A spokesman for CBA said on Wednesday: "Apple Pay is an interesting proposition and on its arrival in Australia we'll evaluate the best payments solution for our customers," he said.

"Commonwealth Bank currently offers NFC payments via Android phones and via PayTag for compatible iPhone phones. As we have always done, we will announce any future enhancements to our applications when they are ready for customers."

A Westpac spokesman said it provides contactless cards and payments on Samsung Android phones via NFC. "It is not appropriate to comment on any discussions we may have had with Apple."

Other major banks privately said talks were ongoing with Apple. But one said the Amex deal represented a very small part of the credit card transactions in Australia and believed it would put minimal extra pressure on banks to to do a deal.

Apple would not confirm whether it is in talks with any banks or discuss the terms of the deal with Amex. "You will need to speak to the banks about their plans," a spokeswoman said.

Apart from its so called "companion cards", American Express issues its cards directly rather than relying on banks. The fees it charges are also on average about twice the rate for Visa and MasterCard, at about 1.7 per cent per transaction.

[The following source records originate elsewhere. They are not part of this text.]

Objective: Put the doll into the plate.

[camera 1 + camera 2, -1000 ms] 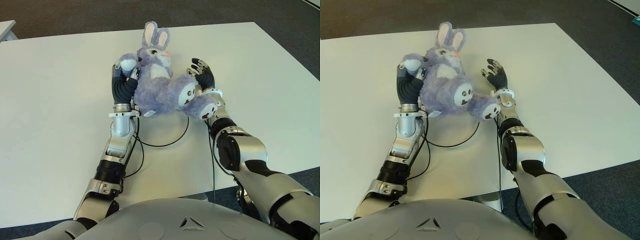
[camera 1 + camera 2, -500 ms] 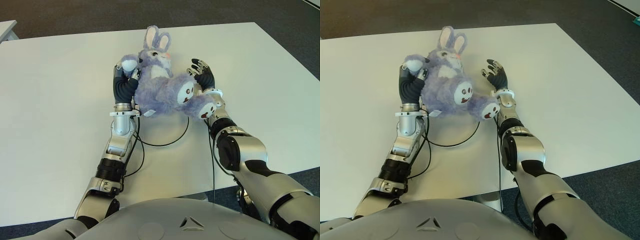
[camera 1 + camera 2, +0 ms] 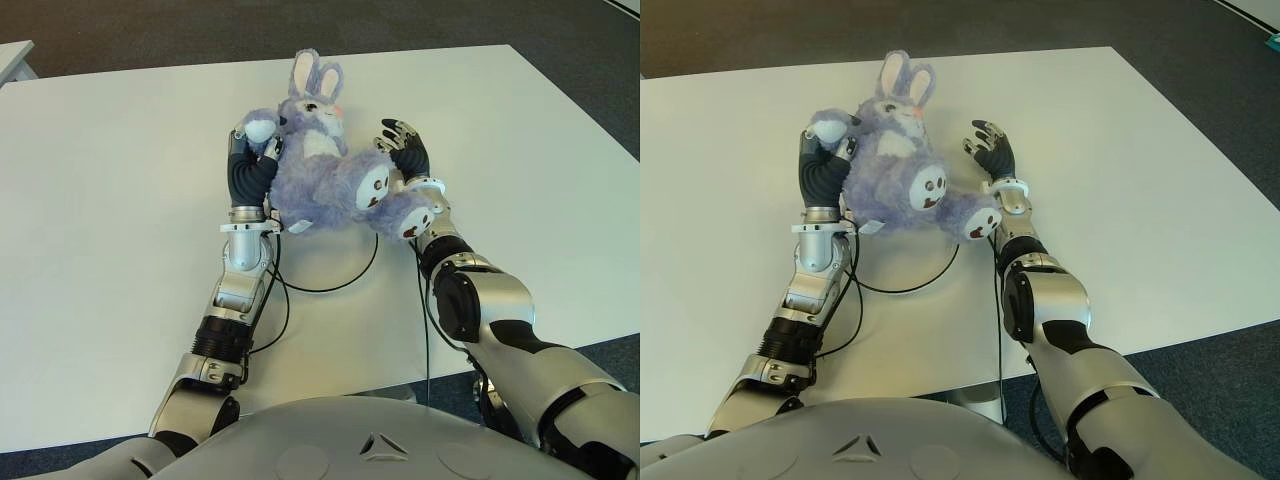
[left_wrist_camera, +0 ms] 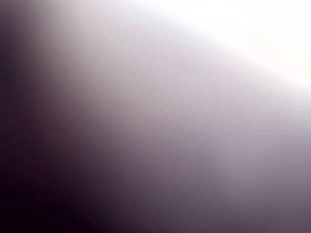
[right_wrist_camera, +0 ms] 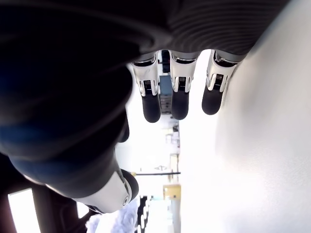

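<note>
The plush rabbit doll [image 3: 325, 170] lies on its back on the table [image 3: 110, 200], toward the far half, head pointing away from the robot and feet toward it. The left hand [image 3: 250, 165] is at the doll's left side, pressed against it under its arm. The right hand [image 3: 405, 150] is just beside the doll on its right, by the raised feet. A cable [image 3: 330, 285] loops on the table between the two forearms, nearer the robot than the doll.

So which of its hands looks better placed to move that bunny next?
The left. The left hand is already wrapped around the purple bunny doll by its arm. The right hand is beside the doll with its fingers spread and holding nothing. No plate shows.
</note>
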Motion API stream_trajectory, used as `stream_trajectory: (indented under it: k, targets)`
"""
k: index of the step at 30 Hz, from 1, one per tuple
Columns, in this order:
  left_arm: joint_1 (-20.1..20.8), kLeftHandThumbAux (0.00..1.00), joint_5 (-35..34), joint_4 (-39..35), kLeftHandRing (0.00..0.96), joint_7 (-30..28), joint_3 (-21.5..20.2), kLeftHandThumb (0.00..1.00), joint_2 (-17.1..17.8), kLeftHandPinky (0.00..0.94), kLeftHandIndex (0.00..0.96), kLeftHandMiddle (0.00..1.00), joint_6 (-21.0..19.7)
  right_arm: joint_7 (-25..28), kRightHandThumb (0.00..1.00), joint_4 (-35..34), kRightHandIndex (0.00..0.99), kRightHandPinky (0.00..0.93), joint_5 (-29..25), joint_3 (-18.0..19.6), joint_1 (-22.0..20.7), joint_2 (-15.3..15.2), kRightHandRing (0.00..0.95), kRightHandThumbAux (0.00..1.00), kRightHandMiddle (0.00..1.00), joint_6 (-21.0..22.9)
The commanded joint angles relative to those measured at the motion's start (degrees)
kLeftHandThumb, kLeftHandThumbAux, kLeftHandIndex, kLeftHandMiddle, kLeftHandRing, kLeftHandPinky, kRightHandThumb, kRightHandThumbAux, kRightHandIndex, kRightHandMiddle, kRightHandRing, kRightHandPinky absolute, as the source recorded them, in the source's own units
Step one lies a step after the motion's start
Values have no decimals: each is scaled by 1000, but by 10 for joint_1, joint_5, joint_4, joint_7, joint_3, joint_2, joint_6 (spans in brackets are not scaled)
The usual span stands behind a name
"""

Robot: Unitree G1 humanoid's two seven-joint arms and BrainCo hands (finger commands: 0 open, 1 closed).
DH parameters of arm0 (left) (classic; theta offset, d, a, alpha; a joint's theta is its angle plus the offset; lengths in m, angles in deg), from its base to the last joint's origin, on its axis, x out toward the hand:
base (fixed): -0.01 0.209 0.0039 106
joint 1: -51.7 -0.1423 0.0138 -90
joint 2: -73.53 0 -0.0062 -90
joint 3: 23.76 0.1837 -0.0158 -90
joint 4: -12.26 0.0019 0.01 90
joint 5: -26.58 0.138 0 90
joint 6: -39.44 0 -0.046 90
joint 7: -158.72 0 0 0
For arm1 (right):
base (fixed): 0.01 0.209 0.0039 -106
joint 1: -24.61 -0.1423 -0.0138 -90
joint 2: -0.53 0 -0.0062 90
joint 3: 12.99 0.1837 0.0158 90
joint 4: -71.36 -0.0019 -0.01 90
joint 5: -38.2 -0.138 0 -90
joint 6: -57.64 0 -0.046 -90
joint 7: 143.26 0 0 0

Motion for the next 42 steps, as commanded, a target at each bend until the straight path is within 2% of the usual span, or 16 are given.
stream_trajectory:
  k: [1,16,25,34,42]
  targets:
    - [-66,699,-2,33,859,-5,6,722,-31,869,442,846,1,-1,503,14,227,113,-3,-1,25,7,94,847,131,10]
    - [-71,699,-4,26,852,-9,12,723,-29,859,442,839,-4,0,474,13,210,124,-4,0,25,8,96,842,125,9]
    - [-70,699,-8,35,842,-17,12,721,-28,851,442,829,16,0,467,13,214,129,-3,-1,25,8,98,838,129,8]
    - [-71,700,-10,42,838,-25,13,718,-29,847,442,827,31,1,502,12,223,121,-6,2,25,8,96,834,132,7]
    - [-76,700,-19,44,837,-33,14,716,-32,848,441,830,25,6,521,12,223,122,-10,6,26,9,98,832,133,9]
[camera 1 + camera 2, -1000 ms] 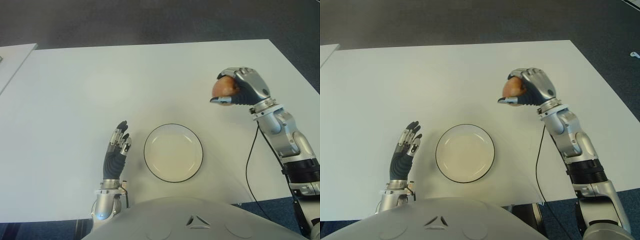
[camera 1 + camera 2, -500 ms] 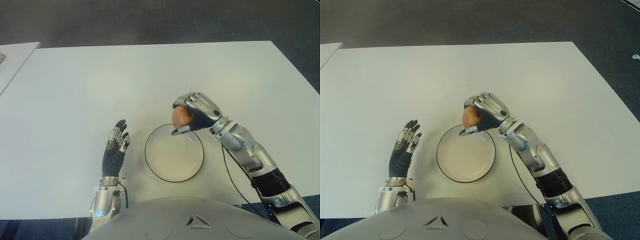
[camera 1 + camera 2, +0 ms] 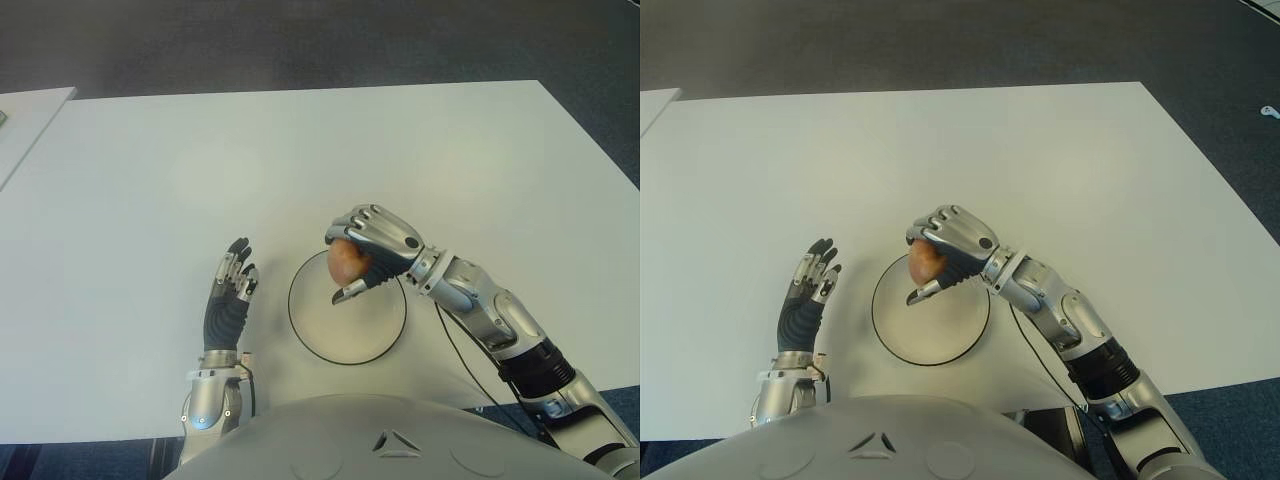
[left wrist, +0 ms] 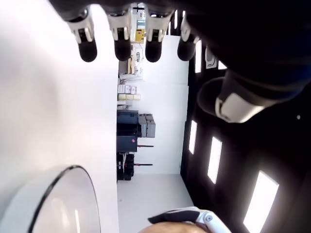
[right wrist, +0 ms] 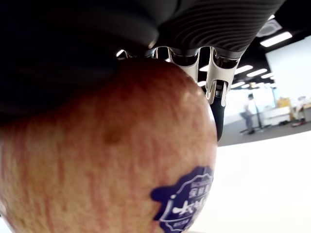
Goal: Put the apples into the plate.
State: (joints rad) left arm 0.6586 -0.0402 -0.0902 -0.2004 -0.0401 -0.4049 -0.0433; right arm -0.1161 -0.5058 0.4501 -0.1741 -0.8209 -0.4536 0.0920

Amex wouldn't comment on whether Apple will take some of its fees. American Express already works on Apple Pay in the US and Britain, along with Visa and MasterCard.

More than 95 per cent of Amex cards have chip and PIN authentication rather than magnetic stripes now after all card schemes and banks in Australia began discontinuing these cards from August 2014.

Bank consultant, Grant Halverson of Mclean Roche, said banks own most of the payment terminals in Australia and could easily frustrate any upgrades to these needed to accept Apple Pay. He said banks would feel no extra pressure to do a deal with Apple.

"They will be sitting back patting themselves on the back saying 'look they have caved in and gone with Amex'."

But he said Amex, which has 19 per cent of all credit card transactions in Australia - the second largest single share after CBA - may be able to pick up a lot of new customers from the deal if it now makes offers via Apple.

"Around 34.9 per cent of mobile phone's in Australia are Apple phones. In the first six months of 2015, 1.29 million iPhone6 were sold in Australia. So adding in sales for the second half of 2014, there are around 2 million iPhone 6 in the country with Apple Pay installed," he said.

"The big opportunity for Amex is to go after 2 million Apple phone users. If you are one of those people who are excited by technology then they are probably going to send offers to Apple customers and make it very quick and easy."

In a statement, Jennifer Bailey, vice president of Apple Pay, said: "With a global issuer like American Express, we are thrilled to seamlessly bring our easy, secure and private way to pay to more customers internationally."